WHAT IS BEING ASKED:
Please give back the listing below in full. Change nothing.

DATA SEGMENT:
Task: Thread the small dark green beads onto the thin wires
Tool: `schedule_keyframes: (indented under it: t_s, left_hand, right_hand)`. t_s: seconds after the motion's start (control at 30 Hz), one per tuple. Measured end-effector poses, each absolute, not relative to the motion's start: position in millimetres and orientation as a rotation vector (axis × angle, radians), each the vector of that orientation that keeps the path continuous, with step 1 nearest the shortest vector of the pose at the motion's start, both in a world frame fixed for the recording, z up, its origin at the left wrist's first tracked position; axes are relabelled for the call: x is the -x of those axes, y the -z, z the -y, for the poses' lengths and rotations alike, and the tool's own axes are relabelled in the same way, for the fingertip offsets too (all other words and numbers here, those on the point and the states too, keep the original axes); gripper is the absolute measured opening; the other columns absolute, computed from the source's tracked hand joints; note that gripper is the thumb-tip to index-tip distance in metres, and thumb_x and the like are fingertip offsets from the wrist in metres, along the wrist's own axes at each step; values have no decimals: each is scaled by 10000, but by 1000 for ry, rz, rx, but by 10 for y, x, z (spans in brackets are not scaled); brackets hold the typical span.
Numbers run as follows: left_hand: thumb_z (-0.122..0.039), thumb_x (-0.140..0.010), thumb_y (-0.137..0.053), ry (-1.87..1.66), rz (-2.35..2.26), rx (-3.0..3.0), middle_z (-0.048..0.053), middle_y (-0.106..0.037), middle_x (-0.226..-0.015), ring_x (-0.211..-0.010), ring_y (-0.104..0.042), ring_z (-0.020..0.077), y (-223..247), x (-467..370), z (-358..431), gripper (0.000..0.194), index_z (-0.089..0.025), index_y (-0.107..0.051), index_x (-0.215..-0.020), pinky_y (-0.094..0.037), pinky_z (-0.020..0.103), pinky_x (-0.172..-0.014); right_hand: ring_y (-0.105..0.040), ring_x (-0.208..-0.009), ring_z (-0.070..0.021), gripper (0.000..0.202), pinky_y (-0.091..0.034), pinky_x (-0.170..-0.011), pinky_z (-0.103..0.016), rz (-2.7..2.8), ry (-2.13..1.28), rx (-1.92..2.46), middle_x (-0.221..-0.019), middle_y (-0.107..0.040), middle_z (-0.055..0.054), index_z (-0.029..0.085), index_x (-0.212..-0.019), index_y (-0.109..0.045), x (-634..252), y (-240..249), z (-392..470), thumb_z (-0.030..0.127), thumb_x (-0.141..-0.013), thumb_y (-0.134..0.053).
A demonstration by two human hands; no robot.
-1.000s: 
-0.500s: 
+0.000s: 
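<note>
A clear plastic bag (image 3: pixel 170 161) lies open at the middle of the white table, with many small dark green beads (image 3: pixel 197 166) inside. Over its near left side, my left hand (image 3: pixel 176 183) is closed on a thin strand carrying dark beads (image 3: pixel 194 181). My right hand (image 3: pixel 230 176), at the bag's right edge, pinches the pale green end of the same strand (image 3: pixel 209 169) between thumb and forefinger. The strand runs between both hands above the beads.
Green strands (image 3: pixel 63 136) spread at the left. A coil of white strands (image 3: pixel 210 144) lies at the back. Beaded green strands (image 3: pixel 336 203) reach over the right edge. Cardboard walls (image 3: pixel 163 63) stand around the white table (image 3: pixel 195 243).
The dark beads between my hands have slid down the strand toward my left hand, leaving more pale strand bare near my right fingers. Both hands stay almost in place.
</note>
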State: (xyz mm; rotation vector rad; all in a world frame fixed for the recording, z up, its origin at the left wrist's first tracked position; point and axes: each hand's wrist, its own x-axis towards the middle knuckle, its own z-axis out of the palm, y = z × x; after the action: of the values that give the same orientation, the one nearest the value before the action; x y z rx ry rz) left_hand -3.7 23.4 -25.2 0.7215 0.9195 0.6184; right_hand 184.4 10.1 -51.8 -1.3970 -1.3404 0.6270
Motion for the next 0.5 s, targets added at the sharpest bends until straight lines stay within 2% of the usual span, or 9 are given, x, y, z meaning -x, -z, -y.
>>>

REPLY:
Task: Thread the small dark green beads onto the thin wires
Tool: `schedule_keyframes: (indented under it: t_s, left_hand, right_hand)`. t_s: seconds after the motion's start (control at 30 Hz), one per tuple. Measured end-effector poses, each absolute, not relative to the motion's start: position in millimetres and orientation as a rotation vector (axis × angle, radians), each the vector of that orientation that keeps the path continuous, with step 1 nearest the shortest vector of the pose at the motion's start, both in a world frame fixed for the recording, z up, its origin at the left wrist's first tracked position; axes are relabelled for the call: x is the -x of those axes, y the -z, z the -y, for the poses' lengths and rotations alike, and the tool's own axes are relabelled in the same way, for the fingertip offsets too (all other words and numbers here, those on the point and the states too, keep the original axes); gripper is the absolute measured opening; the other columns absolute, computed from the source's tracked hand joints; note that gripper is the thumb-tip to index-tip distance in metres, and thumb_x and the like are fingertip offsets from the wrist in metres, along the wrist's own axes at each step; values have no decimals: each is scaled by 10000, but by 1000 for ry, rz, rx, but by 10 for y, x, z (spans in brackets are not scaled); brackets hold the typical span.
Numbers run as follows: left_hand: thumb_z (-0.122..0.039), thumb_x (-0.140..0.010), thumb_y (-0.137..0.053), ry (-1.87..1.66), rz (-2.35..2.26), rx (-3.0..3.0), middle_z (-0.048..0.053), middle_y (-0.106..0.037), middle_x (-0.226..-0.015), ring_x (-0.211..-0.010), ring_y (-0.104..0.042), ring_z (-0.020..0.077), y (-223..247), x (-467..370), z (-358..431), gripper (0.000..0.194), index_z (-0.089..0.025), index_y (-0.107..0.051), index_x (-0.215..-0.020), pinky_y (-0.094..0.037), pinky_z (-0.020..0.103), pinky_x (-0.172..-0.014); right_hand: ring_y (-0.105..0.040), ring_x (-0.208..-0.009), ring_z (-0.070..0.021), gripper (0.000..0.202), pinky_y (-0.091..0.034), pinky_x (-0.170..-0.011), pinky_z (-0.103..0.016), rz (-2.7..2.8), ry (-2.13..1.28), rx (-1.92..2.46), middle_x (-0.221..-0.019), middle_y (-0.107..0.040), middle_z (-0.055..0.054), index_z (-0.029..0.085), index_x (-0.212..-0.019), index_y (-0.109..0.045), x (-634..252), y (-240..249), z (-392..470), thumb_z (-0.030..0.127), thumb_x (-0.141..-0.013), thumb_y (-0.134..0.053).
A demonstration by two human hands; no robot.
-1.000s: 
-0.500s: 
+0.000s: 
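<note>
A clear plastic bag (image 3: pixel 170 161) lies open at the middle of the white table, with many small dark green beads (image 3: pixel 197 166) inside. Over its near left side, my left hand (image 3: pixel 176 183) is closed on a thin strand carrying dark beads (image 3: pixel 194 181). My right hand (image 3: pixel 230 176), at the bag's right edge, pinches the pale green end of the same strand (image 3: pixel 209 169) between thumb and forefinger. The strand runs between both hands above the beads.
Green strands (image 3: pixel 63 136) spread at the left. A coil of white strands (image 3: pixel 210 144) lies at the back. Beaded green strands (image 3: pixel 336 203) reach over the right edge. Cardboard walls (image 3: pixel 163 63) stand around the white table (image 3: pixel 195 243).
The dark beads between my hands have slid down the strand toward my left hand, leaving more pale strand bare near my right fingers. Both hands stay almost in place.
</note>
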State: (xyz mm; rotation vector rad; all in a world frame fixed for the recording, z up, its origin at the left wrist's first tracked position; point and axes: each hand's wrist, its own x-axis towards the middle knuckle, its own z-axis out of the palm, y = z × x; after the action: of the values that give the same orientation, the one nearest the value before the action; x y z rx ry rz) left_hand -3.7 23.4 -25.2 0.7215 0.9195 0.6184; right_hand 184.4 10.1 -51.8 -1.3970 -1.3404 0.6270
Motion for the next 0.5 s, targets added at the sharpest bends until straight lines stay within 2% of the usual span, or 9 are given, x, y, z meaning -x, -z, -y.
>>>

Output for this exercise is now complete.